Returning now to the problems of bonding the devices themselves, the above-described hand-bonding technique for integrated circuit devices may, of course, be used to connect an integrated circuit device to the terminal land areas of a printed conductor pattern. However, techniques which more readily lend themselves to automation have also been developed.
US. Pat. No. 3,425,252, for example, which, issued to M. J. Lepselter on Feb. 4, 1969, describes a semiconductor device including a plurality of beam-lead conductors cantilevered outward from the device. To bond such a beam-leaded device to a substrate, the device is first aligned with respect to the terminal land areas of the substrate and then beat and pressure are applied to each of the beam leads, by means of a suitably shaped bonding tool, to simultaneously and automatically bond the beam leads to the substrate.
Another bonding technique which may be used with beam-lead devices is the compliant bonding technique described in U.S. patent application, Ser. No. 651,411 of A. Coucoulas which was filed on July 6, 1967 now US. Pat. No. 3,533,155, which issued on Oct. 13, 1970. This application describes a bonding technique wherein heat and pressure are applied by a bonding tool to the beam leads through a compliant medium, such as a sheet of 2024 aluminum. The heat and pressure which is applied causes the aluminum sheet to flow plastically and to transmit the bonding pressure to the beam leads, thereby bonding the beam leads to the substrate.
The above-described techniques successfully permit the simultaneous bonding of all the beam leads of a single device, and, of course, are equally well suited for large area bonding, that is to say, the case where it is desired to simultaneously bond a plurality of beamleaded devices to a single substrate.

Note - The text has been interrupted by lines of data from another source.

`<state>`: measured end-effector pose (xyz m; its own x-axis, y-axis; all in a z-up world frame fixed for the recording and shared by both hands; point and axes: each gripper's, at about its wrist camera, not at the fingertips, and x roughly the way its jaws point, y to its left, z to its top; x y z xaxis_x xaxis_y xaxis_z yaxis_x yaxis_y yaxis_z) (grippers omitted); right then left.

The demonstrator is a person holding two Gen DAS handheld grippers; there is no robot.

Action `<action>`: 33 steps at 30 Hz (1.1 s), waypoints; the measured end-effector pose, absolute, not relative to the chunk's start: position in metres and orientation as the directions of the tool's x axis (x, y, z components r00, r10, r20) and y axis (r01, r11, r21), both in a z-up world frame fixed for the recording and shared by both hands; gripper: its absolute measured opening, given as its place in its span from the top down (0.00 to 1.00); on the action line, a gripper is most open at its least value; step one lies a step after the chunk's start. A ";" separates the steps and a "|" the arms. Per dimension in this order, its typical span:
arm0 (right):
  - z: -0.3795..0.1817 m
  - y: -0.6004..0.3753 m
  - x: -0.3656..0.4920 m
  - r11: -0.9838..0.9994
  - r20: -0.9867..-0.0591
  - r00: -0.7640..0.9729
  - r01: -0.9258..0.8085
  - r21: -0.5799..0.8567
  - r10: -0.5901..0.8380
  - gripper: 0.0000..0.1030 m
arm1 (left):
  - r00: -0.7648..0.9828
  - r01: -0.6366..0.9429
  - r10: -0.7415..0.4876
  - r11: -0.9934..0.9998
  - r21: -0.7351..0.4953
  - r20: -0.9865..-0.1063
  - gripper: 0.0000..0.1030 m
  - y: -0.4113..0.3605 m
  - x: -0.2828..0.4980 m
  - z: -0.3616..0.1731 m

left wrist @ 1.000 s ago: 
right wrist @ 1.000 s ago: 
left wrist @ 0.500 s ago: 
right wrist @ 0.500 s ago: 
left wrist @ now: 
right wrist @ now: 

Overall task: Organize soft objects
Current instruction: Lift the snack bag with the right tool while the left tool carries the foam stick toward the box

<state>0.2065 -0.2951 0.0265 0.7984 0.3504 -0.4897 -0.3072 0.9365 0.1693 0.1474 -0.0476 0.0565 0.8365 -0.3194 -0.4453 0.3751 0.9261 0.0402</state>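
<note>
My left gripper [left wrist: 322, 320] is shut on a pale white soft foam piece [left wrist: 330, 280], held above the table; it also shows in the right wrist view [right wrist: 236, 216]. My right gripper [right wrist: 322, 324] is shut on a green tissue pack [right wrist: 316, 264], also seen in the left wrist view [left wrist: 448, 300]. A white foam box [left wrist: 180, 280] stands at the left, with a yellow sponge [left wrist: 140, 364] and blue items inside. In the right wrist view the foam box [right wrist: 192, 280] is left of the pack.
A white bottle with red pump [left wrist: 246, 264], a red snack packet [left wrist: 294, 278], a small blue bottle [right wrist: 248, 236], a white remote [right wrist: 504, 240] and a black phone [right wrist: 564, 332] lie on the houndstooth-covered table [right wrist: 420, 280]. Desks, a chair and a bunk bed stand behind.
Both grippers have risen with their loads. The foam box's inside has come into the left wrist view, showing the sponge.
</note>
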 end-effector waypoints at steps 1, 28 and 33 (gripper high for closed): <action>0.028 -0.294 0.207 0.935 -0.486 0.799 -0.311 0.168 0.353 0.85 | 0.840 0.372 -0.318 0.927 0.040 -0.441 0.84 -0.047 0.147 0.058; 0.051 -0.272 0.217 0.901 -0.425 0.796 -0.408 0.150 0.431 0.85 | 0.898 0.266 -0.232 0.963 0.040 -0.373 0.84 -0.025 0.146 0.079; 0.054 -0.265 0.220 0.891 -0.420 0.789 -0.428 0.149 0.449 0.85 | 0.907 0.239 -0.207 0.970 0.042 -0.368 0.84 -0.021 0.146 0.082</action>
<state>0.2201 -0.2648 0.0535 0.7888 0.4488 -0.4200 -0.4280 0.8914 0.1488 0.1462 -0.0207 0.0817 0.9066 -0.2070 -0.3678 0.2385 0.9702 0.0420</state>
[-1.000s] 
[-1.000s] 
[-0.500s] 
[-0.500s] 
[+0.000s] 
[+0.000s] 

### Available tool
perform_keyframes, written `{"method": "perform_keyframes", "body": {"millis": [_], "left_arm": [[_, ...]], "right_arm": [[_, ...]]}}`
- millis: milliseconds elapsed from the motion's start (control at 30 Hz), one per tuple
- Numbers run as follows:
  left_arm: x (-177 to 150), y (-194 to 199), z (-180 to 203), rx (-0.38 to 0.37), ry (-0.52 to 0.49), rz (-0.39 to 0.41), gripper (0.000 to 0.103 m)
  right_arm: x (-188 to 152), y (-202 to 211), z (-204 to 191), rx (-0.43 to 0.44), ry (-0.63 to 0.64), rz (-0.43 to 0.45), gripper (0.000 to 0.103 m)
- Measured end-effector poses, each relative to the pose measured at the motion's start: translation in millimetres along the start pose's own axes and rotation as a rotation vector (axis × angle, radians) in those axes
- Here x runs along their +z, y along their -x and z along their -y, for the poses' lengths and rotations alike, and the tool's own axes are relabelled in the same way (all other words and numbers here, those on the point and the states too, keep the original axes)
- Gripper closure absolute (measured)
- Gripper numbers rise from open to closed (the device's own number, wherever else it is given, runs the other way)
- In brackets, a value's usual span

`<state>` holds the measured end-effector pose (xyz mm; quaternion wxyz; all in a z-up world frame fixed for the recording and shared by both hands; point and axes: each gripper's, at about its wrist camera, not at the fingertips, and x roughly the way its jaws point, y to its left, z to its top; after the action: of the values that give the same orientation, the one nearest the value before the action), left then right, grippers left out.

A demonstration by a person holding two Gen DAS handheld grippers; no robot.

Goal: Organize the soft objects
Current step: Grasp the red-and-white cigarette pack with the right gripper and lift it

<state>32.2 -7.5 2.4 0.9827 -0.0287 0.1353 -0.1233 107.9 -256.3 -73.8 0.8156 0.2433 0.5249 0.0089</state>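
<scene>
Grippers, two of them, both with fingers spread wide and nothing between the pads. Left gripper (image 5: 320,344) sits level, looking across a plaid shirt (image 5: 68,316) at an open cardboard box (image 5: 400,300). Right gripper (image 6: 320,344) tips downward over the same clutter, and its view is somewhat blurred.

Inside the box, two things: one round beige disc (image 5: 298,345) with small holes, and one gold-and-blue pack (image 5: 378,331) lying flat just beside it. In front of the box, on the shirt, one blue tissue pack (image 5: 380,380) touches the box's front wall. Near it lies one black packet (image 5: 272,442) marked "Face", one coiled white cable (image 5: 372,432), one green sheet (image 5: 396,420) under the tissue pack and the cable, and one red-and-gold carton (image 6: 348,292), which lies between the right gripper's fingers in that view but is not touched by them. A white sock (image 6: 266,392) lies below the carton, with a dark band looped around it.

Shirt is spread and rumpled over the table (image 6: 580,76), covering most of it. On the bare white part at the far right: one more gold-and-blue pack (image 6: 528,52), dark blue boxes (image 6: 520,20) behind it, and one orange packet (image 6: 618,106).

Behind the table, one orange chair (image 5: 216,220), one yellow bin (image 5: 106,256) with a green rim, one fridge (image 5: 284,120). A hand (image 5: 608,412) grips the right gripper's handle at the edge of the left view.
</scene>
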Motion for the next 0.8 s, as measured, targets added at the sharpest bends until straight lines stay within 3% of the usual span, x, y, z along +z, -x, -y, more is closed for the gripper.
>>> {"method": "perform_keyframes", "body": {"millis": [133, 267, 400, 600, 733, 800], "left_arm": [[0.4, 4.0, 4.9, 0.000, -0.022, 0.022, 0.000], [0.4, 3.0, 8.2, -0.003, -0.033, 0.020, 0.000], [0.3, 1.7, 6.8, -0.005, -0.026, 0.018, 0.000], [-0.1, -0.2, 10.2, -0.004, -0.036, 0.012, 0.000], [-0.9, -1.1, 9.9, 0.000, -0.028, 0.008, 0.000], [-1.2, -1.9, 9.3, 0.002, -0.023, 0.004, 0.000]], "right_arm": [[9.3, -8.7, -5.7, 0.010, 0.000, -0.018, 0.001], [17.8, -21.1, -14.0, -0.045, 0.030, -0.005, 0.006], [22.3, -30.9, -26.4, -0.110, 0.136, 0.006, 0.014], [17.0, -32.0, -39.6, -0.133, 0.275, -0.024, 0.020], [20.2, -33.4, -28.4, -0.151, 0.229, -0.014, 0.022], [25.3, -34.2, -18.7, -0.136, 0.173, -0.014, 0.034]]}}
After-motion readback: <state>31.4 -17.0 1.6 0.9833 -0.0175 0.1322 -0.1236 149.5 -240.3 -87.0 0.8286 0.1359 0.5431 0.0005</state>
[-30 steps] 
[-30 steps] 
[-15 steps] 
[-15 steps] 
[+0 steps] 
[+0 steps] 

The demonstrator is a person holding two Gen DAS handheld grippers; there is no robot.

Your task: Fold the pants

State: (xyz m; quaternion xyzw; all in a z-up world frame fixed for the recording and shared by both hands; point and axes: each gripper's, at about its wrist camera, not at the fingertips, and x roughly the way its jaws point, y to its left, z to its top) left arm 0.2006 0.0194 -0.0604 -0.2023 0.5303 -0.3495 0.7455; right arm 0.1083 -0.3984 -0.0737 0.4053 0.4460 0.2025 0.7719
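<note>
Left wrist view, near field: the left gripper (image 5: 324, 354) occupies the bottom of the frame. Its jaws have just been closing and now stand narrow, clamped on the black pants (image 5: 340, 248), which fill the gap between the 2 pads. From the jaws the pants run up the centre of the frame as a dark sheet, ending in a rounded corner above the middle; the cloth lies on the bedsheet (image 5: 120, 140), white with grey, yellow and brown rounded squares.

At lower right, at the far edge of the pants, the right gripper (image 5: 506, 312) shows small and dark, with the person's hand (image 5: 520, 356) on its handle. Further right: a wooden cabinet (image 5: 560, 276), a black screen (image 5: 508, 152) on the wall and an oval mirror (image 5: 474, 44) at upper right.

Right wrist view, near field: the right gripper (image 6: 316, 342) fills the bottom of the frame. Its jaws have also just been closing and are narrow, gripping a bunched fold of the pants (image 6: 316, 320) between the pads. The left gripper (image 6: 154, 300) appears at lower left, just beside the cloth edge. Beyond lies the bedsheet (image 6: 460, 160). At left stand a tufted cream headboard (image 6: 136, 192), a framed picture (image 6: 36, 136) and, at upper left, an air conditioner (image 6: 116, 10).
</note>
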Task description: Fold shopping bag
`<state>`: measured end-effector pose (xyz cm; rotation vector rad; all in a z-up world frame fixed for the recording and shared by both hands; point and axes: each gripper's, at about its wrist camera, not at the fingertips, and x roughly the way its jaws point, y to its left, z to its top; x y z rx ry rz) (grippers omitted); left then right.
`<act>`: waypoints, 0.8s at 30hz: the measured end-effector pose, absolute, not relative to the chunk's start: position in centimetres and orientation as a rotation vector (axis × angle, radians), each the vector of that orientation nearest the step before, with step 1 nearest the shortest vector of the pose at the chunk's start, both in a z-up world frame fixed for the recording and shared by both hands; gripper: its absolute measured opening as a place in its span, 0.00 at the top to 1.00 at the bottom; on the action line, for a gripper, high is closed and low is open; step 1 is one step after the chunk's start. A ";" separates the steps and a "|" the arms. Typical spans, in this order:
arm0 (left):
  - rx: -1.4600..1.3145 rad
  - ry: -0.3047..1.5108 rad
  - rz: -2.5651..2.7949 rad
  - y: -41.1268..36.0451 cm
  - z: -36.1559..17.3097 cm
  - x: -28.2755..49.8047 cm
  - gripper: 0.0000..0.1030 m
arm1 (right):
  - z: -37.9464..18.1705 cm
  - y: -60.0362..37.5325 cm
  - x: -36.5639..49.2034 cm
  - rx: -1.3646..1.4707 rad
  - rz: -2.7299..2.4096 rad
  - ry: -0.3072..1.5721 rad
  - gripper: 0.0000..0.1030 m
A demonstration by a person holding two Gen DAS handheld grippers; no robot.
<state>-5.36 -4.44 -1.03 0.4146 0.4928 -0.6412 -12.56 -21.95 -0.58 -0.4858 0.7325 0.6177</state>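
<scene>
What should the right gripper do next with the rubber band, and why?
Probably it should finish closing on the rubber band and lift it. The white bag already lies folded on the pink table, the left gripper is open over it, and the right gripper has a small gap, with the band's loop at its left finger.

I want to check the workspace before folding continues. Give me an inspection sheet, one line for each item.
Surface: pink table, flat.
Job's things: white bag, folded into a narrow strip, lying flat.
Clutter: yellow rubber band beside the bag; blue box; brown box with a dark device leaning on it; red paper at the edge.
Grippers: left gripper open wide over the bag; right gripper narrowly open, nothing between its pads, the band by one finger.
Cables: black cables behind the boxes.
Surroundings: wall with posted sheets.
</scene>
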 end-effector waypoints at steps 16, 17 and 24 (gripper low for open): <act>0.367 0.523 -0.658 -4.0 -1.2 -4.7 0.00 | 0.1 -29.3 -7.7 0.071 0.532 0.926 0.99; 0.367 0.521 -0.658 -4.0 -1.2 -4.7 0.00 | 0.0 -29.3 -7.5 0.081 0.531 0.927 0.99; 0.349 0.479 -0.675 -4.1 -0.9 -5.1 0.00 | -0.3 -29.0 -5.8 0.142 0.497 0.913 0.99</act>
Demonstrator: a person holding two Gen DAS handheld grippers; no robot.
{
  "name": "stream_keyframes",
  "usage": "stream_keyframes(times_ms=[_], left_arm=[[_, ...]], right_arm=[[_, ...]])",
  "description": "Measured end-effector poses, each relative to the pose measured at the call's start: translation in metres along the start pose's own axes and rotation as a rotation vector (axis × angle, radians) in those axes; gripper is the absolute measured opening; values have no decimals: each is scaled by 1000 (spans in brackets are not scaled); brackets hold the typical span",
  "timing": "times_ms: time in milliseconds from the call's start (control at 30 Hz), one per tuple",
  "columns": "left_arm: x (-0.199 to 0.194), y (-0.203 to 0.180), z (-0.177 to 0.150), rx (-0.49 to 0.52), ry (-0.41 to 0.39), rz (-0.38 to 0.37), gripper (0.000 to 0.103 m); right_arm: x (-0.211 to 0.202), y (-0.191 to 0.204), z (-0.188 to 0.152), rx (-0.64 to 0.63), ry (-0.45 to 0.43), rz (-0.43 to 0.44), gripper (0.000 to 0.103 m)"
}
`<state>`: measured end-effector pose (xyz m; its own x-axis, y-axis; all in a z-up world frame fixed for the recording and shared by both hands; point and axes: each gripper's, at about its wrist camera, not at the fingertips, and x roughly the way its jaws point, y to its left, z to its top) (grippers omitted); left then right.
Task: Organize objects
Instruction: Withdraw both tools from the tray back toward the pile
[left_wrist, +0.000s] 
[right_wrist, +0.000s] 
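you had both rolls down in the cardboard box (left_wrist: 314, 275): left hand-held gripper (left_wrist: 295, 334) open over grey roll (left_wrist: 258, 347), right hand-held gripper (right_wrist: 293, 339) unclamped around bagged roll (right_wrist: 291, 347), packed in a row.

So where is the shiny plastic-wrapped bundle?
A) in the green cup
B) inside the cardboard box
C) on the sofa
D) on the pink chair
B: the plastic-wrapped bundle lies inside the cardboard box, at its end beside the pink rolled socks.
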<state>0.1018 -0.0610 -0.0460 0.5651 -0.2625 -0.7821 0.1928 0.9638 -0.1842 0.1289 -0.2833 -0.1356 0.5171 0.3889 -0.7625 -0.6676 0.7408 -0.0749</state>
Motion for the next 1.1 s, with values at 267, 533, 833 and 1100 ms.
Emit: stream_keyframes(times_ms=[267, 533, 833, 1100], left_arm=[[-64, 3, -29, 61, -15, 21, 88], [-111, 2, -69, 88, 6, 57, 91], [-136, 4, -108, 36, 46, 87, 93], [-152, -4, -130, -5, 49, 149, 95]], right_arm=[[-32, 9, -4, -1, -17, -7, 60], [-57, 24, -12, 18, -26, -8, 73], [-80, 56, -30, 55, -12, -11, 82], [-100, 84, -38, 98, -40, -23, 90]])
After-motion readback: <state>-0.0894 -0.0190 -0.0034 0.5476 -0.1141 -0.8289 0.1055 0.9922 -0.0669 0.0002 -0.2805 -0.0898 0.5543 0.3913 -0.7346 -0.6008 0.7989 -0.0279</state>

However, it is somewhat difficult to align a massive, multi-apertured bonding tool (or a plurality of closely spaced, individual bonding tools) with respect to the integrated circuit devices to be bonded. Yet another problem in large area bonding is that, while it is possible to closely control the dimensions of a given IC device and its alignment with respect to a given set of land areas on a substrate, it is very difficult to control the spacing between this set of land areas and another set of land areas at, say, the other end of the substrate. Since there is thus some uncertainty as to the exact location where each integrated circuit device will be found on the substrate, the use of a massive multi-apertured bonding tool (or a plurality of individual bonding tools) becomes difficult because of the variation in device-to-device spacing from one substrate to another.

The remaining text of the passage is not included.